Kerouac harbored great plans for this creative outing, envisioning a workload of 50,000 words each month for eight months: 500,000 words. He would draw from his arsenal of personal friends and acquaintances from Lowell (the “town”) and New York City (the “city”). His own character in the guise of Michael Daoulas would realize his heroic trajectory within a planned psychological and spiritual circle stretched over a period of ten years.
As his father spiraled to annihilation in late 1945 to 1946, Kerouac retreated into his Ozone Park apartment to watch him die. An American Passed Here underwent further transformation until he began writing the first pages of The Town and the City in January 1946. Leo Kerouac died on May 16 and the Daoulas family changed to the Martin family with the ailing George Martin the centrifugal force behind the shattering of the family dynamic. The events first originated in An American Marriage would be transmuted through his artistic sensibilities over and over again, apprising some of the more sensational episodes found in his first published novel.
He completed the novel 350,000 words later in 1948.
Bibliography
Collected Letters, 1944-1967, ed. Dave Moore (Viking, 2004)
Allen Ginsberg, The Book of Martyrdom & Artifice: (First Journals & Poems) ed. Bill Morgan (DaCapo Press, 2006)
Jack Kerouac, Book of Symbols – Journal (Berg Collection, New York Public Library – 39.6)
Jack Kerouac, “Dialogs in Introspection” (Berg Collection, New York Public Library – 43.2)

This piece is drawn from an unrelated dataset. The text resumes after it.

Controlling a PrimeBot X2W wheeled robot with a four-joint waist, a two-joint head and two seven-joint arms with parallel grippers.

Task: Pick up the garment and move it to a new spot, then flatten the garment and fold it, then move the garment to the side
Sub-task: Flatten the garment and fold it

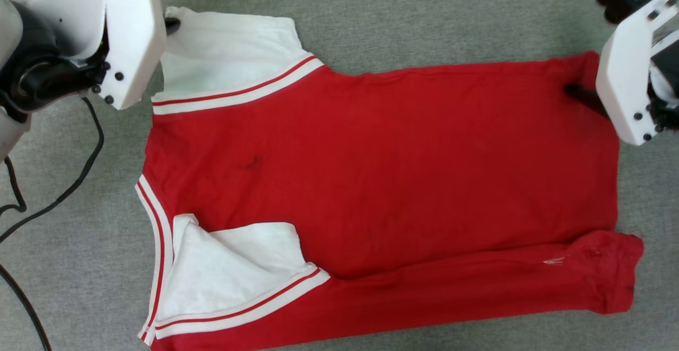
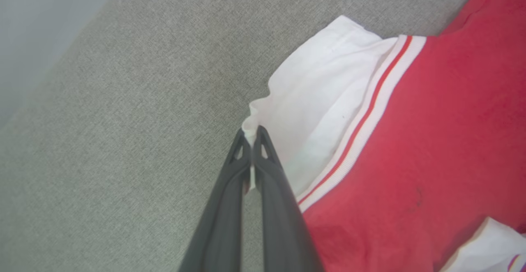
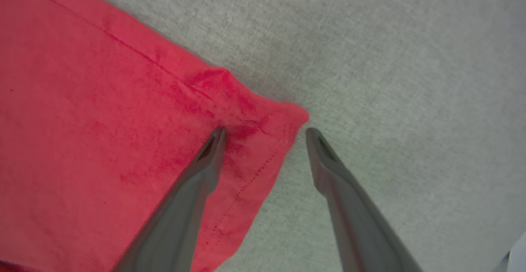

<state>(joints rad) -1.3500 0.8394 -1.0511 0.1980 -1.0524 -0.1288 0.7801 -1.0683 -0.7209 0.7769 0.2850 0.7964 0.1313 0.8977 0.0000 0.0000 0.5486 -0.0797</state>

Jack Kerouac, “Diary 1944-45” (Berg Collection, New York Public Library – 9.21)
Jack Kerouac, “Notes for An American Passed Here – 1945” (Berg Collection, New York Public Library – 9.10)
Jack Kerouac, Selected Letters: 1940-1956, ed. Ann Charters (Viking, 2005)
Edie Kerouac-Parker, You’ll Be Okay: My Life with Jack Kerouac, ed. Timothy Moran & Bill Morgan (City Lights, 2007)
Paul Maher Jr., Kerouac: His Life and Work (Taylor Trade, 2007)
Marty Goddard says
Small Correction: The following sentence should refer to Joan Vollmer, not Joan Haverty. Joan Vollmer was room-mate of Edie Parker and Jack Kerouac, and eventually she was common-law wife of William S. Burroughs.
Joan Haverty, whom married Jack Kerouac in 1951, didn’t have a child named Julie (as Joan Vollmer-Adams did).
The Sentence:
In July 1946, the core group of his New York circle began to splinter. Joan Haverty returned to Albany with her daughter Julie.